### About this exercise:
Of all the lines below, return only those starting with the line holding "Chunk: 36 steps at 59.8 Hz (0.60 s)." and going on through the line holding "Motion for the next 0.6", exactly as written.

Source data
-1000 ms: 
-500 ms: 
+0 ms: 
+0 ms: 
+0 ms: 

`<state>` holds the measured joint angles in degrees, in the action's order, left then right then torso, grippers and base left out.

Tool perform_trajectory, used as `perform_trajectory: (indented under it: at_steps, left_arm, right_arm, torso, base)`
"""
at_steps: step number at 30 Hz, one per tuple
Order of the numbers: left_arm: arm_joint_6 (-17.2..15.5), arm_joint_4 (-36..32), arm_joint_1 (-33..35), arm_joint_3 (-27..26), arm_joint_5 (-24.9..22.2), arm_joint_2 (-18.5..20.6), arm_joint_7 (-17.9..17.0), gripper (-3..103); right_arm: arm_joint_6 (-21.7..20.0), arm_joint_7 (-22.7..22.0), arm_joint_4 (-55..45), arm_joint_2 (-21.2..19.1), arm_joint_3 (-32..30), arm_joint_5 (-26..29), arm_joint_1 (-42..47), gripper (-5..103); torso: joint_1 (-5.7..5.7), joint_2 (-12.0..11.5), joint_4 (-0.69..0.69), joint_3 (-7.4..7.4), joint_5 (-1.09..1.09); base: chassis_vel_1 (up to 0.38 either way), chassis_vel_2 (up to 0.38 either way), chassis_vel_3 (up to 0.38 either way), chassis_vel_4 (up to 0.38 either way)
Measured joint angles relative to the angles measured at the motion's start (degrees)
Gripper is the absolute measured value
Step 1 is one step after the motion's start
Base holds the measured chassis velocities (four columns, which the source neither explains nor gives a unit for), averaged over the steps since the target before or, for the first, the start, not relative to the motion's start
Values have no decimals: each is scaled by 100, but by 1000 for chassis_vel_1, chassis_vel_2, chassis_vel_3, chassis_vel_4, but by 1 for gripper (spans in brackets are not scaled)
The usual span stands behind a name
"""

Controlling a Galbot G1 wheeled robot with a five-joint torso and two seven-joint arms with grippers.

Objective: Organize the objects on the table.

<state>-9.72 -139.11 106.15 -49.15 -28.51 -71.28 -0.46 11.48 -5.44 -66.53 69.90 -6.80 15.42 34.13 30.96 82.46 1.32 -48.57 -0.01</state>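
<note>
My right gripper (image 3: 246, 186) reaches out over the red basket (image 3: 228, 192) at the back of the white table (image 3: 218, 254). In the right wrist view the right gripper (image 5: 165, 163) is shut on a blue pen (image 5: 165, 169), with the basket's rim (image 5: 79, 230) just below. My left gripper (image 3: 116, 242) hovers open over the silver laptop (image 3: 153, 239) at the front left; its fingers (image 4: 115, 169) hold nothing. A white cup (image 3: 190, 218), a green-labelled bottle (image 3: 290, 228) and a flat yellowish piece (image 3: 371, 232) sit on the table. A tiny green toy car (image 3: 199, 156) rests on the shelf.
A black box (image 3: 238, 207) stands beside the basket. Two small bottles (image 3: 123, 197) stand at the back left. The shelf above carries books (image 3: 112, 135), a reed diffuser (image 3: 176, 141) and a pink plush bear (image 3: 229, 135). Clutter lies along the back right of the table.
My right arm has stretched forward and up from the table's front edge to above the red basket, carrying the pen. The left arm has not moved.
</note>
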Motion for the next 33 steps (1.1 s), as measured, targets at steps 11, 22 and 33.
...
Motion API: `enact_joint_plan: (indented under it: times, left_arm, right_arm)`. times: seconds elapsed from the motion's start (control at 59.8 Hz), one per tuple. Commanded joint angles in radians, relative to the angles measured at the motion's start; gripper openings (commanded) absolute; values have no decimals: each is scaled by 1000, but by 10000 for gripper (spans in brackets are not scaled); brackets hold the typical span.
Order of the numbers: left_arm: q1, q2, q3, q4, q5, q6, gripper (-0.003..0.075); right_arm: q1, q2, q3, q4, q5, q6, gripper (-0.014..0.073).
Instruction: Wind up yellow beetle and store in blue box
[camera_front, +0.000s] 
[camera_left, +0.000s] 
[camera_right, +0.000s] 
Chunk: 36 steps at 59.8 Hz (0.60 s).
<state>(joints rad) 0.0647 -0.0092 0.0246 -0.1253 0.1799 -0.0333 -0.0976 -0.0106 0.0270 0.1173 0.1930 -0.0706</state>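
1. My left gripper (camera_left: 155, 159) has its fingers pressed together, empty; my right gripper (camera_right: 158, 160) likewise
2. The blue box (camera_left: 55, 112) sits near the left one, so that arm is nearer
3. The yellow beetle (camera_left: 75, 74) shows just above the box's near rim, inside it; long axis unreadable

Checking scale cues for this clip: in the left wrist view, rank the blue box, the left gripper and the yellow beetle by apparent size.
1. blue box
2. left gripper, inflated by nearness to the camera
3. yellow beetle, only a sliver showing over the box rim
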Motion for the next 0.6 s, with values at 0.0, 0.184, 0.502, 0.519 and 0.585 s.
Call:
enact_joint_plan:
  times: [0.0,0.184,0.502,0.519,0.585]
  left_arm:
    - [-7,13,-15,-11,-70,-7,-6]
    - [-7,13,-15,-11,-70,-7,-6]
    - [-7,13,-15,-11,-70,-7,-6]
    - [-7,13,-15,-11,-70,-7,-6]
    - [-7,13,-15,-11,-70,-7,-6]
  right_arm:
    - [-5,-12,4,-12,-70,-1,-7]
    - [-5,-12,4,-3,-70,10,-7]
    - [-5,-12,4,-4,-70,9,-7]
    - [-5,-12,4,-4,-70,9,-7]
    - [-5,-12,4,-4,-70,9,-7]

### Answer to the exercise:
Chunk: 36 steps at 59.8 Hz (0.60 s).
<state>(joints rad) 0.0647 -0.0092 0.0246 -0.1253 0.1799 -0.0333 -0.0976 -0.0106 0.0270 0.1173 0.1930 -0.0706</state>
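1. My left gripper (camera_left: 155, 159) has its fingers pressed together, empty; my right gripper (camera_right: 158, 160) likewise
2. The blue box (camera_left: 55, 112) sits near the left one, so that arm is nearer
3. The yellow beetle (camera_left: 75, 74) shows just above the box's near rim, inside it; long axis unreadable

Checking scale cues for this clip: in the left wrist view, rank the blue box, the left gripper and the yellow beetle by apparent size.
1. blue box
2. left gripper, inflated by nearness to the camera
3. yellow beetle, only a sliver showing over the box rim
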Motion for the next 0.6 s, with values at 0.0, 0.184, 0.502, 0.519 and 0.585 s.

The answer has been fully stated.